Functions of the DLPFC, like working memory, cognitive control, and reasoning (Goldman-Rakic, 1996; Nieoullon, 2002; Glickstein et al., 2005; Mizoguchi et al., 2009) are impacted in schizophrenia and are sensitive to changes in cortical dopamine (Williams and Goldman-Rakic, 1995; Lewis, 1997; Romanides et al., 1999) As these cognitive functions change across development, it is of interest to consider how dopamine receptors may change as humans grow and mature. Cortical dopamine receptors fall into two distinct categories. DRD2-like receptors [DRD2 (S = short and L = long), DRD4] and DRD1-like receptors (DRD1, DRD5: Monsma et al., 1989; Missale et al., 1998). The expression of DRD2 (both forms), DRD4, DRD5 mRNAs all display a predominate pattern of developmental change with highest levels of expression in infants that then declines with age (Weickert et al., 2007; Rothmond et al., 2012; Figure 6). Interestingly, the opposite pattern of expression for both mRNA and protein is observed for DRD1 making DRD1 unique among the cortical dopamine receptors in terms of its developmental expression profile and suggests that there is an increased role of DRD1 as the human cortex matures (Weickert et al., 2007; Rothmond et al., 2012; Figure 6).

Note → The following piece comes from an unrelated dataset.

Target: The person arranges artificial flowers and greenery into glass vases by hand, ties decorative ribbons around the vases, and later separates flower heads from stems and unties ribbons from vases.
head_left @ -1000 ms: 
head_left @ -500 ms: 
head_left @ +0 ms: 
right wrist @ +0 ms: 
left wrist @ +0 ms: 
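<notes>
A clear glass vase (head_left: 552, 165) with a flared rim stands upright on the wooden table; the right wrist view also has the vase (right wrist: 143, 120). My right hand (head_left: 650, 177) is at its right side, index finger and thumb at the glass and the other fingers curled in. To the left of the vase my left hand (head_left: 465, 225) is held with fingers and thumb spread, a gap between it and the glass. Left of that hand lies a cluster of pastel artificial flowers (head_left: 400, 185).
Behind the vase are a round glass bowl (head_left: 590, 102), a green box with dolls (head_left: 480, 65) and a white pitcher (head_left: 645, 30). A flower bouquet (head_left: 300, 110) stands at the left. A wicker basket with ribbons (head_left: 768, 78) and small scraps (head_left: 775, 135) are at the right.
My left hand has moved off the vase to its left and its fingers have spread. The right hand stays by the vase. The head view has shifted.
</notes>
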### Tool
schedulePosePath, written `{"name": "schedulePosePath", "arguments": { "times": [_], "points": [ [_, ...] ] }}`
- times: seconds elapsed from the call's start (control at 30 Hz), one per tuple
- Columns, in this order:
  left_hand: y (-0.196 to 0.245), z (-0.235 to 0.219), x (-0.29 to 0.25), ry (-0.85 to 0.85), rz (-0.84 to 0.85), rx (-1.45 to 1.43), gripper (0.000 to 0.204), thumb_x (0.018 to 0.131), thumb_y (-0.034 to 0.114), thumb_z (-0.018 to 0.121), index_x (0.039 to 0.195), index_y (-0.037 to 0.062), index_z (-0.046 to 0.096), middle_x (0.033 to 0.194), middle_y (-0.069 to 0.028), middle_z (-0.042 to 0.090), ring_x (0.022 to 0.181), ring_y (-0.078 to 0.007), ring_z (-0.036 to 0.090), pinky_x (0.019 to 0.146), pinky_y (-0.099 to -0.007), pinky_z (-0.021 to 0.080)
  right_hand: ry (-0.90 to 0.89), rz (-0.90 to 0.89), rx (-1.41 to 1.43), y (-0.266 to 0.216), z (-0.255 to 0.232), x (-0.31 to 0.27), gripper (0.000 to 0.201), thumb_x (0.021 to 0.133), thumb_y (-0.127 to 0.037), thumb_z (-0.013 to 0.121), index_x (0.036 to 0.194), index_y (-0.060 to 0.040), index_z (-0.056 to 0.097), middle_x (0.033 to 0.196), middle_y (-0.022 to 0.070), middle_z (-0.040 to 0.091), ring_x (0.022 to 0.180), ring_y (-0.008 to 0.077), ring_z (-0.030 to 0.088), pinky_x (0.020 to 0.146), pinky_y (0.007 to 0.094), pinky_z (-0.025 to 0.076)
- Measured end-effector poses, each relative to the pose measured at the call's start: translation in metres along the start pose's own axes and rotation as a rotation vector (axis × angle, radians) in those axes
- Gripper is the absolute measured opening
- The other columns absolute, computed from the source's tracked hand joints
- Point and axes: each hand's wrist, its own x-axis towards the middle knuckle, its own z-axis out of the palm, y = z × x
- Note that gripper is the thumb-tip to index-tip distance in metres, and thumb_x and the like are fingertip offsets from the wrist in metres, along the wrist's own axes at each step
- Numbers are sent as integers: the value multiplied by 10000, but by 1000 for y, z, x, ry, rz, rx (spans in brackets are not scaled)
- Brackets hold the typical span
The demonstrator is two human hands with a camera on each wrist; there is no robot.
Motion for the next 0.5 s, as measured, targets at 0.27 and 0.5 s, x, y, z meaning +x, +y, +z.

By early adulthood DRD1 appears to be the most prevalent receptor in the human PFC (Lidow and Rakic, 1992; Meador-Woodruff et al., 1997) and DRD1 is critical to PFC cognitive functioning and in particular working memory (Arnsten et al., 1994). Thus, the gradual increase in DRD1 protein levels from pre-adolescence into young adulthood happens during a time in development when the cortex functionally matures. It coincides with improved performance on a cognitive test thought to tap into a core cognitive deficit in schizophrenia, the Wisconsin Card Sorting Test, which measures behavioral flexibility and working memory (see earlier section), suggesting that DRD1 function may have a particularly salient role in working memory. Indeed, DRD1 receptors in adolescent rodents were shown to interact with NMDARs on pyramidal neurons to increase the likelihood that they would be driven into “up-states” thought to be necessary for working memory function (Tseng et al., 2007).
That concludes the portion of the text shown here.